Genome-wide distribution of 5hmC in the dental pulp of mouse molars and incisors

Abstract

The dental pulp is critical for the production of odontoblasts to create reparative dentin. In recent years, dental pulp has become a promising source of mesenchymal stem cells that are capable of differentiating into multiple cell types. To elucidate the transcriptional control mechanisms specifying the early phases of odontoblast differentiation, we analysed the DNA demethylation pattern associated with 5-hydroxymethylcytosine (5hmC) in the primary murine dental pulp. 5hmC plays an important role in chromatin accessibility and transcriptional control by modelling a dynamic equilibrium between DNA methylation and demethylation. Our research revealed 5hmC enrichment along genes and non-coding regulatory regions associated with specific developmental pathways in the genome of mouse incisor and molar dental pulp. Although the overall distribution of 5hmC is similar, the intensity and location of the 5hmC peaks significantly differs between the incisor and molar pulp genome, indicating cell type-specific epigenetic variations. Our study suggests that the differential DNA demethylation pattern could account for the distinct regulatory mechanisms underlying the tooth-specific ontogenetic programs.

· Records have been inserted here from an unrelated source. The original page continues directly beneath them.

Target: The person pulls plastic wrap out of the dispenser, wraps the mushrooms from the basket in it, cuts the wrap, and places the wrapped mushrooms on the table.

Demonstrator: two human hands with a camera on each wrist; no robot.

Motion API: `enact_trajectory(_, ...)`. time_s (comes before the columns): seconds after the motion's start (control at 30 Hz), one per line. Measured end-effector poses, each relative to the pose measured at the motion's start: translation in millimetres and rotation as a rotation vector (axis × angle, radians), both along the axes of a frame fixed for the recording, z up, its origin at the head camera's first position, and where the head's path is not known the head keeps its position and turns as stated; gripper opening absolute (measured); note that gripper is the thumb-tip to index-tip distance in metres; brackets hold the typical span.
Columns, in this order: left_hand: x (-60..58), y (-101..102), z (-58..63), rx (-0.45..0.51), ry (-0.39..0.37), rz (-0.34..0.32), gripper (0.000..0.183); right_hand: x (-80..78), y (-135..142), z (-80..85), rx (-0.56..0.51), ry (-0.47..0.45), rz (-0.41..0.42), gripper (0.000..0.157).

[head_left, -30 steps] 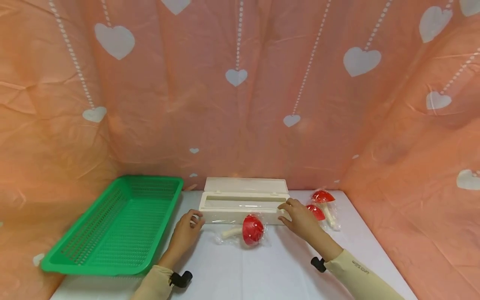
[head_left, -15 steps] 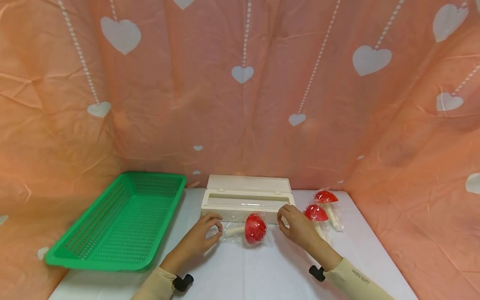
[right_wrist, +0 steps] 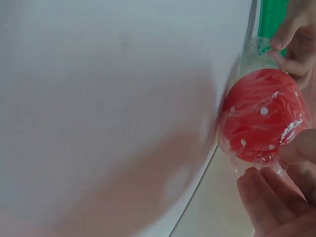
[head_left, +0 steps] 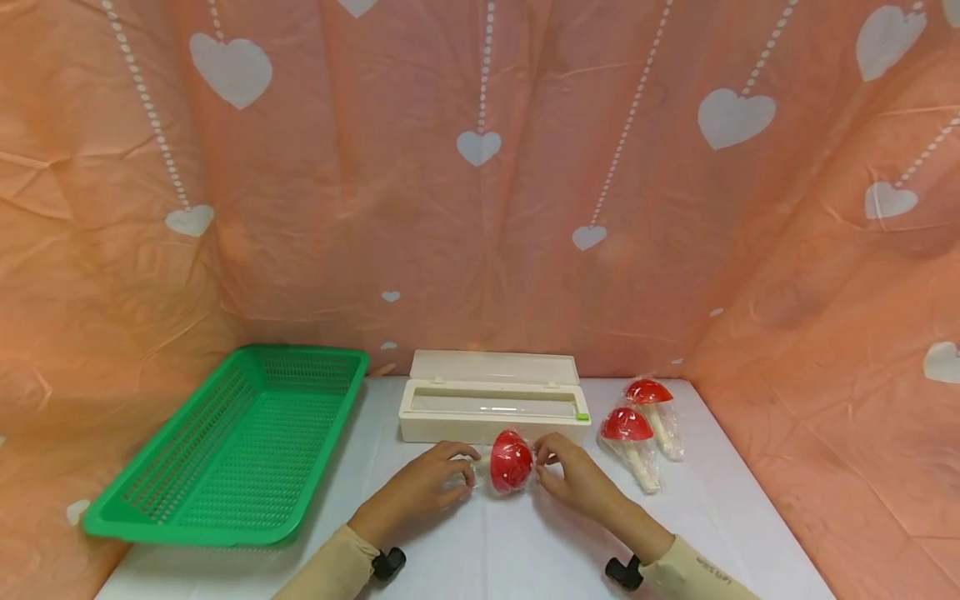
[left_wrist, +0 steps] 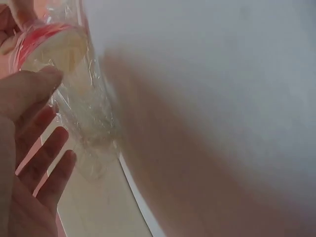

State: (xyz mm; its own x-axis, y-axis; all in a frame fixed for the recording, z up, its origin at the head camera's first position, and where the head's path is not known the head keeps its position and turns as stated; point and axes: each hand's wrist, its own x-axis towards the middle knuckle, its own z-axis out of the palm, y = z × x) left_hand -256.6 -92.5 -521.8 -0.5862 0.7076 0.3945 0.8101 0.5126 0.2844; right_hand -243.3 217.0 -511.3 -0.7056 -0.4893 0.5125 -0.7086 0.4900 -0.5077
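A toy mushroom (head_left: 512, 461) with a red, white-dotted cap and pale stem lies wrapped in clear plastic on the white table, in front of a long white cling-film dispenser (head_left: 442, 431). On the stem side, my left hand (head_left: 423, 483) pinches the wrapping between thumb and forefinger; its other fingers spread apart in the left wrist view. My right hand (head_left: 581, 475) pinches the plastic beside the cap. Close up in the right wrist view, the cap (right_wrist: 264, 118) sits between both hands, its film gathered and creased. Fingers and plastic hide most of the stem.
Two more wrapped toy mushrooms, a nearer one (head_left: 628, 427) and a farther one (head_left: 649, 392), lie at the right. A green plastic basket (head_left: 300, 521) stands on the left. The dispenser's lid (head_left: 491, 367) is raised, and a heart-patterned curtain (head_left: 420, 208) surrounds the table.
Both hands have come from the dispenser's front corners inward to the middle mushroom and now pinch its wrapping. The right hand's move has uncovered the dispenser's green slider and the nearer right-side mushroom.
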Motion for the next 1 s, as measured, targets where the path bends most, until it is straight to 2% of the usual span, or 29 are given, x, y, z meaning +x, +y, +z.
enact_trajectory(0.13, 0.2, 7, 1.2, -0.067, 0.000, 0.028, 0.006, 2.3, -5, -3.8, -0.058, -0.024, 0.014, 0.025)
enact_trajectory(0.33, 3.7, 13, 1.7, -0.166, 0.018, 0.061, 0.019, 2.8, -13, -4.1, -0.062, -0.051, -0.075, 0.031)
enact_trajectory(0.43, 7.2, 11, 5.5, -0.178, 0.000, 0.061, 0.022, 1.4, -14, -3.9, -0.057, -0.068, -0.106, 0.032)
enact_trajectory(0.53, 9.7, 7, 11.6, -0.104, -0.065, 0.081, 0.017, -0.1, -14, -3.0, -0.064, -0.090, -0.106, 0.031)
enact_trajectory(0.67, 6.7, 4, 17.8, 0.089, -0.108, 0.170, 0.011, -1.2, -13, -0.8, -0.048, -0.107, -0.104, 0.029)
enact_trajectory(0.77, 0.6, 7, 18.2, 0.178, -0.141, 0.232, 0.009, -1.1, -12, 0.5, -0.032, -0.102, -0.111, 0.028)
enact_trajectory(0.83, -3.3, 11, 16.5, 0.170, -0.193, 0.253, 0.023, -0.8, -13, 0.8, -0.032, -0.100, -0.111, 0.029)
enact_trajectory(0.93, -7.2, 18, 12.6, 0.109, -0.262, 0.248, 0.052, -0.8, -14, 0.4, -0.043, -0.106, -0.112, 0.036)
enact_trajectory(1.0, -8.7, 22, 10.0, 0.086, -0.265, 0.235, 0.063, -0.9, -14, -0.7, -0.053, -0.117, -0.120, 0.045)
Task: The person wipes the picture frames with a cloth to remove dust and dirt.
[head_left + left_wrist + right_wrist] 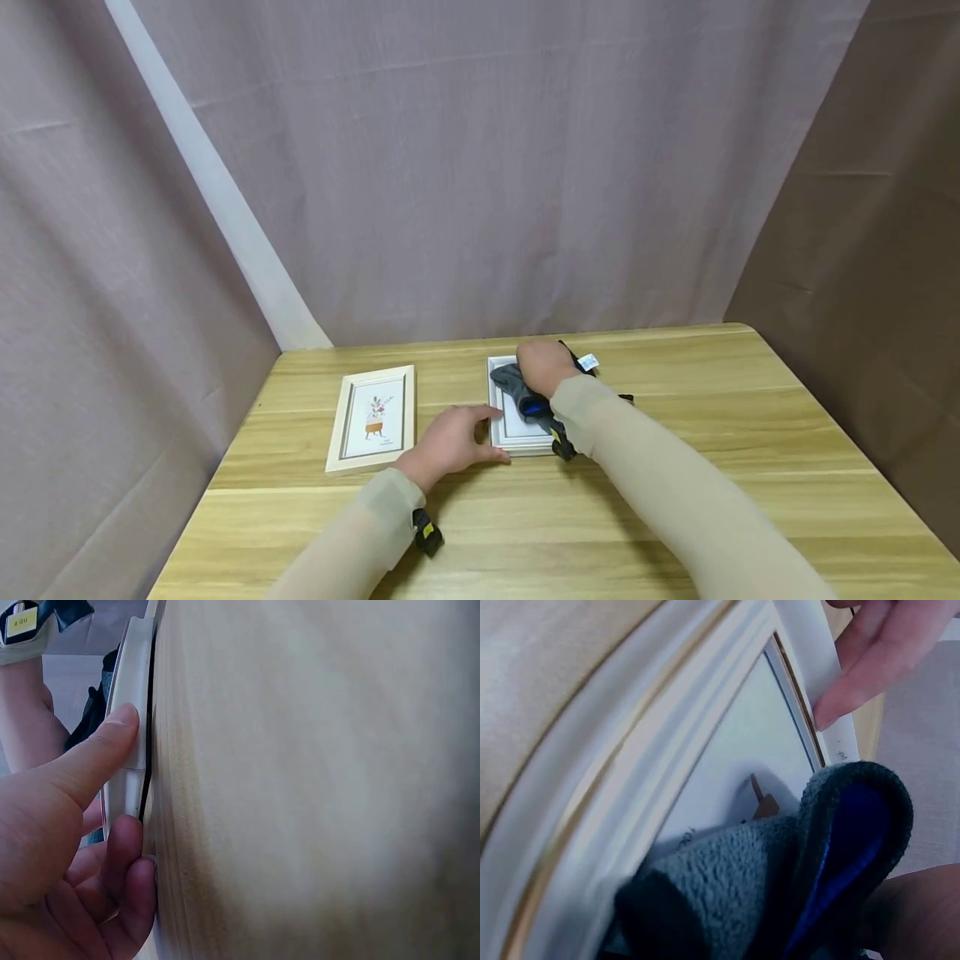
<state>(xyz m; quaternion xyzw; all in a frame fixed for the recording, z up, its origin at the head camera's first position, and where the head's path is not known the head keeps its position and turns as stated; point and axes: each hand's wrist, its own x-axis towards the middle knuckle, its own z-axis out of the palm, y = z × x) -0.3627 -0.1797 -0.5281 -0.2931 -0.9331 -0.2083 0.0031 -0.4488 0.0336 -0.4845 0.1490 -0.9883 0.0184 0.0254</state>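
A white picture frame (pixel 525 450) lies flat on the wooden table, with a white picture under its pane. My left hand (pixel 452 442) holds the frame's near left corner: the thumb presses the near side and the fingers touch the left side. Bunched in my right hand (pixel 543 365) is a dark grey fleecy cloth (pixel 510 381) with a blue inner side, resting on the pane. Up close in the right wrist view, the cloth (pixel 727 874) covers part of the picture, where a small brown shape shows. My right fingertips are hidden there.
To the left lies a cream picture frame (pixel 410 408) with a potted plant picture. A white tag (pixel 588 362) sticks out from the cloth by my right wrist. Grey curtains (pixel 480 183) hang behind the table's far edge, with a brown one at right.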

Keywords: 5-hydroxymethylcysteine (5hmC); TET enzymes; dental pulp; gene body; promoter.

Graphical Abstract

Fig. 1

Global distribution of 5hmC in the mouse dental pulp genome. (A) High-resolution map of 5hmC enrichment across the mouse chromosome 2. Genome-browser view of hMeDIP-seq in the mouse dental pulp genome. The molar and incisor hMeDIP-seq datasets along with input DNA controls are shown. Each track is represented as normalized density of reads/bp/million uniquely mapped reads. (B) 5hmC is primarily enriched at the intergenic regions and gene bodies of both the incisor and molar genomes. (C) The regulatory regions flanking the gene body were defined as the upstream promoter regions with an interval from −2 kb to 500 bp from the TSS and the downstream regulatory regions with an interval from 500 bp from the TES of the gene until the 2 kb downstream region. The average plot revealed that 5hmC signal is low around the TSS, and the overall intensity of 5hmC increases in promoters and gene bodies.

Fig. 2

KEGG analysis indicates that 5hmC is enriched at promoters and gene bodies of key developmental genes. (A) In the incisor pulp genome, 5hmC is enriched at promoters of genes associated with cell adhesion, cytotoxicity, cytokine receptor interaction and cell signalling pathways. (B) In the molar pulp genome, 5hmC signal is enriched at promoters of genes involved in cell adhesion. In the gene body region in both incisors and molars, 5hmC is enriched at active genes involved in development, differentiation, cell adhesion and cell signalling.

Fig. 3

The relationship between 5hmC enrichment and gene expression. (A) Genes were separated into five groups according to their RNA expression levels (from low to high: 0–20%, 20–40%, 40–60%, 60–80% and 80–100%) and 5hmC enrichment profiles were plotted across the promoter and gene body regions. In the molar pulp genome, 5hmC signal is relatively low at promoters of highly expressed genes (80–100% group) (A, left). A relatively low level of 5hmC is observed in the 60–80% and 40–60% gene groups. In contrast, 5hmC signal is higher in the 20–40% and 0–20% gene groups. Within the gene bodies, 5hmC is more enriched in the 40–60%, 20–40% and 0–20% groups (A, right). 5hmC signal is relatively modest in the 80–100% and 60–80% gene groups. Interestingly, the intensity of the 5hmC signal is higher at the gene bodies of the 20–40% group. (B) We found that 5hmC showed similar distribution patterns in the incisor pulp genome. The distribution of average FPKM values in dental pulp ranged from 0 to 19,388.6 for molars and from 0 to 6,056.69 for incisors from a total of 16,331 genes.

Fig. 4

The differential enrichment of 5hmC in the regulatory regions and gene bodies of mouse dental pulp. Within the incisor pulp genome, 5hmC is strongly associated with genes engaged in lineage commitment and specification. 5hmC signal is significantly higher (A) at the promoter of Sp7, (B) at the end of the gene body region of Twist2, (C) and along the non-coding regulatory regions and gene bodies of Dspp and Dmp1.